PROBLEM DESCRIPTION => From the listing below, copy each line where "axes" occurs.

COLLECTED DATA =>
┌────────

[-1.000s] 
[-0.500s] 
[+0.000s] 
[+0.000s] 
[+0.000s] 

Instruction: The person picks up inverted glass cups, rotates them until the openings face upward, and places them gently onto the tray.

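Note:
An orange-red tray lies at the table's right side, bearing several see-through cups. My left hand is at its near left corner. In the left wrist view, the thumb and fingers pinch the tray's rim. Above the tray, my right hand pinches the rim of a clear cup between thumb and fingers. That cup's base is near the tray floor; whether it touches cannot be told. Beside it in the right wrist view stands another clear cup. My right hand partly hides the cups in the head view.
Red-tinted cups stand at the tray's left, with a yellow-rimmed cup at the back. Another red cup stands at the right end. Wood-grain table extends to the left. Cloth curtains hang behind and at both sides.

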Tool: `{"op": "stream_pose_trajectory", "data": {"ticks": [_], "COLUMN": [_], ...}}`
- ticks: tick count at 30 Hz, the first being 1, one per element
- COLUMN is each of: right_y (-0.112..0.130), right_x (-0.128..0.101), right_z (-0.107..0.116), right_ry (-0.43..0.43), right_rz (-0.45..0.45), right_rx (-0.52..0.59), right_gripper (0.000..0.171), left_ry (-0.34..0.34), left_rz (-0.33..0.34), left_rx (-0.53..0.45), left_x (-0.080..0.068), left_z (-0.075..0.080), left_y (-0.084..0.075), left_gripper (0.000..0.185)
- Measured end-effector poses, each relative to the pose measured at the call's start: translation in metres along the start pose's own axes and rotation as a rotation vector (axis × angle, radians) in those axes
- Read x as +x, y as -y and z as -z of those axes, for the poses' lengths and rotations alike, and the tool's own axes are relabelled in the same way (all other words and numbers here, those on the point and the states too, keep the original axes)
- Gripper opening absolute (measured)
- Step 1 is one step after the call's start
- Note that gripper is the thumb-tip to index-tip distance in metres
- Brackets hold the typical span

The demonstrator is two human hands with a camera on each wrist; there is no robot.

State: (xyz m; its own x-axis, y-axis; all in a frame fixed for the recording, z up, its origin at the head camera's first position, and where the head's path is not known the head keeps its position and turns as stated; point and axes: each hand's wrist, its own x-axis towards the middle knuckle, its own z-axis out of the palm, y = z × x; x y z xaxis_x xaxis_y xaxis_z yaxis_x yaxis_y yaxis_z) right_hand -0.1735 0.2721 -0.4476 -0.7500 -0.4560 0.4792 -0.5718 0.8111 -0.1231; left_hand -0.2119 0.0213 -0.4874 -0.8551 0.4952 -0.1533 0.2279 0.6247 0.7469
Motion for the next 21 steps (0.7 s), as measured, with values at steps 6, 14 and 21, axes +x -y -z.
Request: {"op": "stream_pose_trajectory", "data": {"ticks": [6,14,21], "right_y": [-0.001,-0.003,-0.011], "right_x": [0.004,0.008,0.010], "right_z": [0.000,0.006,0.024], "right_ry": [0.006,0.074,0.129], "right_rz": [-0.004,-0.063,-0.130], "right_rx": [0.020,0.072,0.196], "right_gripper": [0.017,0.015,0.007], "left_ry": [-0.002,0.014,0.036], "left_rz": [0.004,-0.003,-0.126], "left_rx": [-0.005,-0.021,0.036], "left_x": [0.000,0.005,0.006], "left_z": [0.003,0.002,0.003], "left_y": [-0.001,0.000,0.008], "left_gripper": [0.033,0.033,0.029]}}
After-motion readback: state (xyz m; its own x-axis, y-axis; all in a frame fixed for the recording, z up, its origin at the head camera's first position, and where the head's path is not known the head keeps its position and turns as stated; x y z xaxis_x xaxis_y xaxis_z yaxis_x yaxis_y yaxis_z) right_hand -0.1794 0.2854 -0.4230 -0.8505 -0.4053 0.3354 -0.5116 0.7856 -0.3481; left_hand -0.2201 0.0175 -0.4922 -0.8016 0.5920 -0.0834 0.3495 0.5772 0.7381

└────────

ANSWER BOX =>
- Measured end-effector poses, each relative to the pose measured at the call's start: translation in metres along the start pose's own axes and rotation as a rotation vector (axis × angle, radians) in those axes
- Read x as +x, y as -y and z as -z of those axes, for the poses' lengths and rotations alike, and the tool's own axes are relabelled in the same way (all other words and numbers here, those on the point and the states too, keep the original axes)
State: (xyz m; its own x-axis, y-axis; all in a frame fixed for the recording, z up, its origin at the head camera's first position, and where the head's path is not known the head keeps its position and turns as stated; point and axes: each hand's wrist, its own x-axis towards the middle knuckle, its own z-axis out of the palm, y = z × x; x y z xaxis_x xaxis_y xaxis_z yaxis_x yaxis_y yaxis_z) right_hand -0.1735 0.2721 -0.4476 -0.7500 -0.4560 0.4792 -0.5718 0.8111 -0.1231; left_hand -0.2119 0.0213 -0.4874 -0.8551 0.4952 -0.1533 0.2279 0.6247 0.7469
Motion for the next 21 steps (0.7 s), as measured, with values at steps 6, 14 and 21, axes +x -y -z.

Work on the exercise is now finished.